● INFORMATION SHOWN:

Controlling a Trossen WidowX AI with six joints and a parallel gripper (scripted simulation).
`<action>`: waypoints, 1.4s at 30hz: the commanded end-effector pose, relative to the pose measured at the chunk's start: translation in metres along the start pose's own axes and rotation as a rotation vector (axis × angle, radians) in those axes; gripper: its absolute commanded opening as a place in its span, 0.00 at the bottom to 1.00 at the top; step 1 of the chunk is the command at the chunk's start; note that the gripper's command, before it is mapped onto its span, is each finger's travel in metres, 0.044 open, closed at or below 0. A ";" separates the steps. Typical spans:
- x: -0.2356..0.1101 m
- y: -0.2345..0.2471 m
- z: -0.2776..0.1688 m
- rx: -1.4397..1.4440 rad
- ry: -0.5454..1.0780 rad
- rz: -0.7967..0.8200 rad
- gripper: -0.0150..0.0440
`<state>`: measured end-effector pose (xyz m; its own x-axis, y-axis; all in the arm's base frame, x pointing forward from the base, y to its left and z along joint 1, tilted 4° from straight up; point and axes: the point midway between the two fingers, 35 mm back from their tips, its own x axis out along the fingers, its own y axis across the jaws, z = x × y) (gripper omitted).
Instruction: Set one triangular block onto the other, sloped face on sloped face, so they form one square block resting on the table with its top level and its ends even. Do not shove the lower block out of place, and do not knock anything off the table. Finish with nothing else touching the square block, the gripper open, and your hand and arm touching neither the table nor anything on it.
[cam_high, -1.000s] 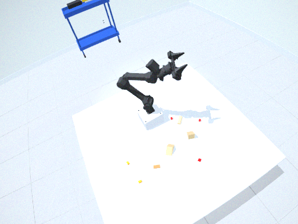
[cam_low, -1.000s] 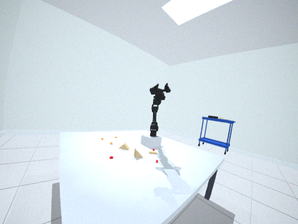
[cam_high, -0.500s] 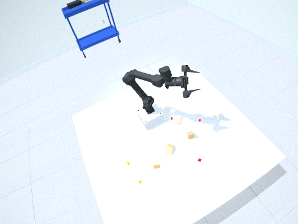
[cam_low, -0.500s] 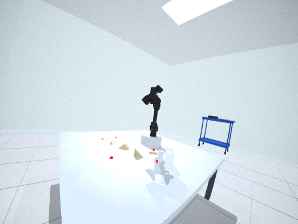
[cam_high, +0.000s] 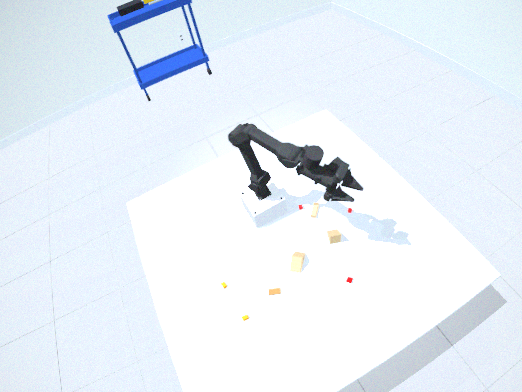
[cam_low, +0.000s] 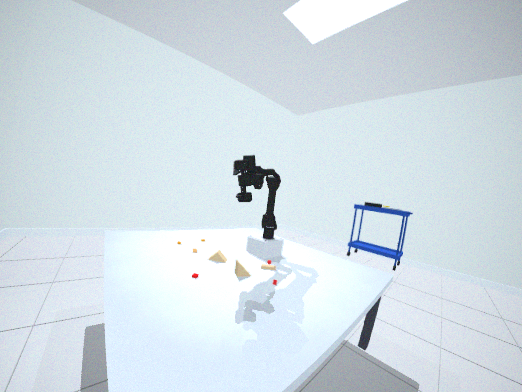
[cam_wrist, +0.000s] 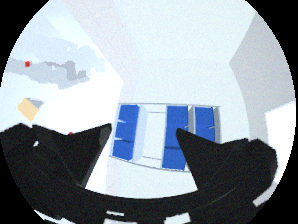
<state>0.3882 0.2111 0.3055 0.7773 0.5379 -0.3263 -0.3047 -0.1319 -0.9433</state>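
No brand, label or writing can be read in any of the views.

The black arm (cam_high: 280, 147) rises from a pale base block (cam_high: 272, 212) near the middle of the white tabletop (cam_high: 410, 310) and bends forward, carrying the gripper (cam_high: 345, 190) high above the surface. Its fingers are spread wide and released, with nothing between them; in the wrist view they frame a blue cart (cam_wrist: 176, 119) rather than any block.

The two triangular blocks lie apart on the tabletop, not yet joined. One triangular block (cam_high: 334, 236) sits in front of the gripper's shadow, and the other triangular block (cam_high: 298, 261) rests a little further out toward the table's front edge. In the exterior view both stand as tan wedges with their peaks upward, near each other but not touching.

A slim tan bar (cam_high: 315, 210) lies just beside the base block. Small red cubes (cam_high: 349, 280), small yellow cubes (cam_high: 224, 285) and a flat orange piece (cam_high: 274, 291) are scattered around. The blue cart stands on the tiled floor well away from the table, with a dark object (cam_high: 131, 7) on its top shelf.
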 end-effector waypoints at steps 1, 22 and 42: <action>0.024 0.047 -0.056 0.453 0.147 0.223 1.00; 0.007 0.198 -0.180 1.757 0.975 0.594 1.00; -0.052 0.275 -0.221 2.392 1.862 0.528 1.00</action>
<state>0.3935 -0.0250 0.0545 -0.1843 0.1658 -0.9688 0.5505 0.8340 0.0380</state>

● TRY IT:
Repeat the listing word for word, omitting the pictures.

● WRITTEN SOLUTION:
Controlling a Trossen WidowX AI with six joints and a parallel gripper (scripted simulation).
`<action>`: waypoints, 1.4s at 30hz: the commanded end-effector pose, relative to the pose measured at the chunk's start: translation in metres along the start pose's own axes and rotation as a rotation vector (axis × angle, radians) in those axes; gripper: its absolute commanded opening as a place in its span, 0.00 at the bottom to 1.00 at the top; step 1 of the chunk is the command at the chunk's start; note that the gripper's command, before it is mapped onto its span, is each finger's travel in metres, 0.044 open, closed at or below 0. A ";" separates the steps. Typical spans:
- x: -0.2356..0.1101 m
- y: -0.2345..0.2471 m
- z: -0.2776..0.1688 m
- rx: -1.4397..1.4440 rad
- ry: -0.5454..1.0780 rad
- rz: -0.7967..0.8200 rad
- gripper: -0.0150..0.0440
`<state>`: measured end-effector pose (xyz m; its own x-axis, y-axis; all in the arm's base frame, x pointing forward from the base, y to its left and z along joint 1, tilted 4° from straight up; point and axes: the point midway between the two fingers, 35 mm back from their tips, its own x axis out along the fingers, its own y axis across the jaws, z = x × y) (gripper omitted).
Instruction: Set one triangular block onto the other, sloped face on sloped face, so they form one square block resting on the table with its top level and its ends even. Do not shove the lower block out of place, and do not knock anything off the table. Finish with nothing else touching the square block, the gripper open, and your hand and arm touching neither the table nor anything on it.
[cam_high, -1.000s] 
[cam_low, -1.000s] 
[cam_high, -0.500s] 
[cam_low, -0.500s] 
[cam_high, +0.000s] 
[cam_low, +0.000s] 
[cam_wrist, +0.000s] 
<state>0.3882 0.2111 0.3055 0.7773 0.5379 -0.3263 -0.3047 -0.1319 -0.9433</state>
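No brand, label or writing can be read in any of the views.

The black arm (cam_high: 280, 147) rises from a pale base block (cam_high: 272, 212) near the middle of the white tabletop (cam_high: 410, 310) and bends forward, carrying the gripper (cam_high: 345, 190) high above the surface. Its fingers are spread wide and released, with nothing between them; in the wrist view they frame a blue cart (cam_wrist: 176, 119) rather than any block.

The two triangular blocks lie apart on the tabletop, not yet joined. One triangular block (cam_high: 334, 236) sits in front of the gripper's shadow, and the other triangular block (cam_high: 298, 261) rests a little further out toward the table's front edge. In the exterior view both stand as tan wedges with their peaks upward, near each other but not touching.

A slim tan bar (cam_high: 315, 210) lies just beside the base block. Small red cubes (cam_high: 349, 280), small yellow cubes (cam_high: 224, 285) and a flat orange piece (cam_high: 274, 291) are scattered around. The blue cart stands on the tiled floor well away from the table, with a dark object (cam_high: 131, 7) on its top shelf.
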 end-effector waypoints at steps 1, 22 and 42: <action>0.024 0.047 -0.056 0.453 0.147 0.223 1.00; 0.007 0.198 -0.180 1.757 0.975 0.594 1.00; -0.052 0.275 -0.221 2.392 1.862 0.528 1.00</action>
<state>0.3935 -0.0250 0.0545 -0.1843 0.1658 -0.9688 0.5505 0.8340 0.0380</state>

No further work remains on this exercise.